This is the third in a five part series of journals on the uproar in Texas. Citizens have banded together demanding repeal of legislation which mandates computer chip animal identification and premise registration and of TTC enabling language.


SO HOW DID WE GET HERE? HOW CAN WE INSURE THESE BAD POLICIES CONTINUE TO UNRAVEL?
Rick Perry was re-elected governor in 2006 with the lowest percentage of votes cast for any winning governorial candidate in Texas in modern history. Many more Texans voted for statewide candidates for Agriculture Commissioner and Attorney General who did not win the election than voted for Rick Perry. Incumbents who have been Perry adminstration team players watched massive numbers of their constituents voice disapproval of the TTC at TxDOT hearings all over Texas last summer. They saw support shift from conservative incumbent to anti-TTC populist challengers. Now many who have sponsored TTC enabling legislation or voted in favor of it are back peddlings, saying "I want a do over!"

It takes a lot to get a lot of thousands Texans motivated enough to descend on Austin at one time. Austin is not the easiest place to get to in Texas. Trains only run through Austin once a day. Air service isn't the greatest. Highways are congested and there always seems to be some construction project on the more narrow, overcrowded corridors. It was probably by design. Legislators have historically been viewed by Texans as problems which need to be contained. Constitutionally, State Representatives are "part-time" and the Legislative session is much shorter than in many smaller states with greater population. My College History and Political Science professors all said it was because Texans fear that they'll do too much damage if given more time. Yet last week between 5000 to 6000 people from all over Texas took to the streets. They hauled their horses, chickens, tractors, goats and family pets and marched down Congress Avenue to the State Capitol. It was Texas Independence Day and Texans were declaring INDEPENDENCE over current tyrrany!

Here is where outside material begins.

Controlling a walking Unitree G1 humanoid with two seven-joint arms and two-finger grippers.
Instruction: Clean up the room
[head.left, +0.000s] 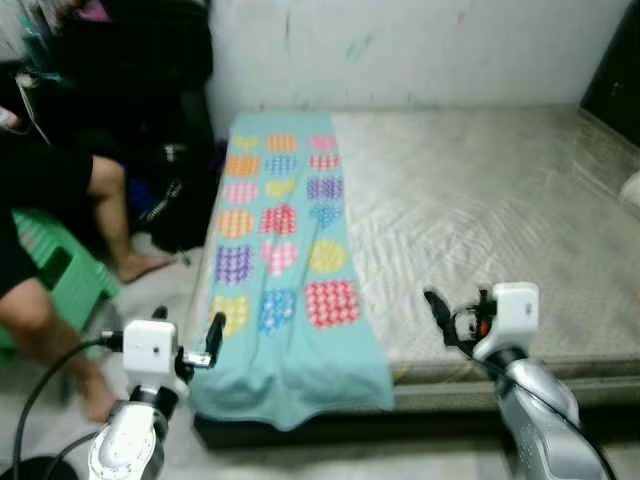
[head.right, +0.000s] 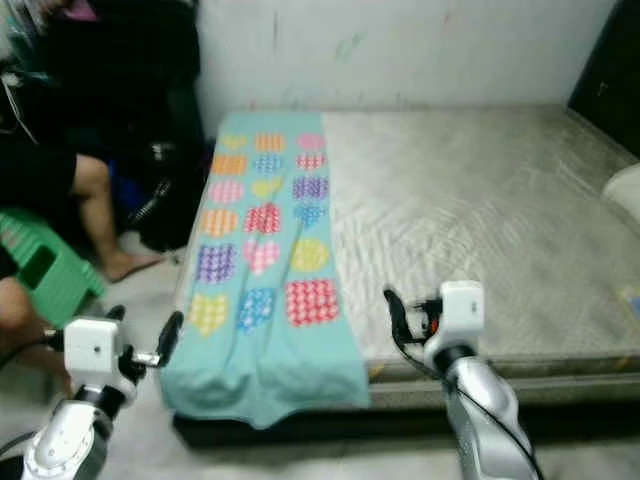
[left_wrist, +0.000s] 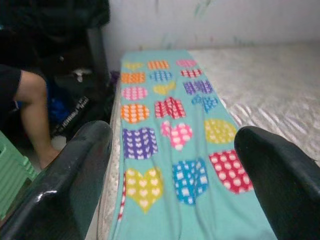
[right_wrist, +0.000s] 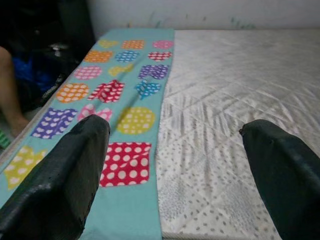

Examination of the butcher job they've done on Transportation and Agriculture codes in the past 2 years gives us good cause for such caution. Some of the most far-reaching, radical changes to the Transportation Code were passed in the middle of the night. Much of what has brought us to this particular place occurred in small working groups, at privately funded transportation seminars, in poorly advertised "public meetings" of obscure committees in Councils of Government all over the state. TTC enabling language was presented to Legislative Counsel by attorney's working for various special interest and the language made its way into numerous pieces of legislation in both houses. The clients of these attorneys can hide behind "attorney client privilege", circumventing the ethics rules. The attorneys are able to avoid disclosing who they are representing and these visits are not classified as "Lobbyist" activity! It is not a loophole. It is not even a hole the size of a barn door. It is more like an opening the size of the pasture where the barn should be standing!

A one page bill (C.S.H.B. 1361) passed inro law in Texas September 1, 2005 (but not yet implemented)requires mandatory registration of all premises with animals or poultry, mandatory computerchip ID system, and 24-hour reporting of death or transfer of animal ownership. With only a few paragraphs the way farming, ranching and ownership of horses and domestic pets was reengineered (at least on paper). The cost to implement this program are astounding --on both the bureaucratic level. The shift in privacy rights, property rights, and potential civil rights resulting from implementation of NAIS are mind boggling. We'll explore them in greater detail in journals later this week.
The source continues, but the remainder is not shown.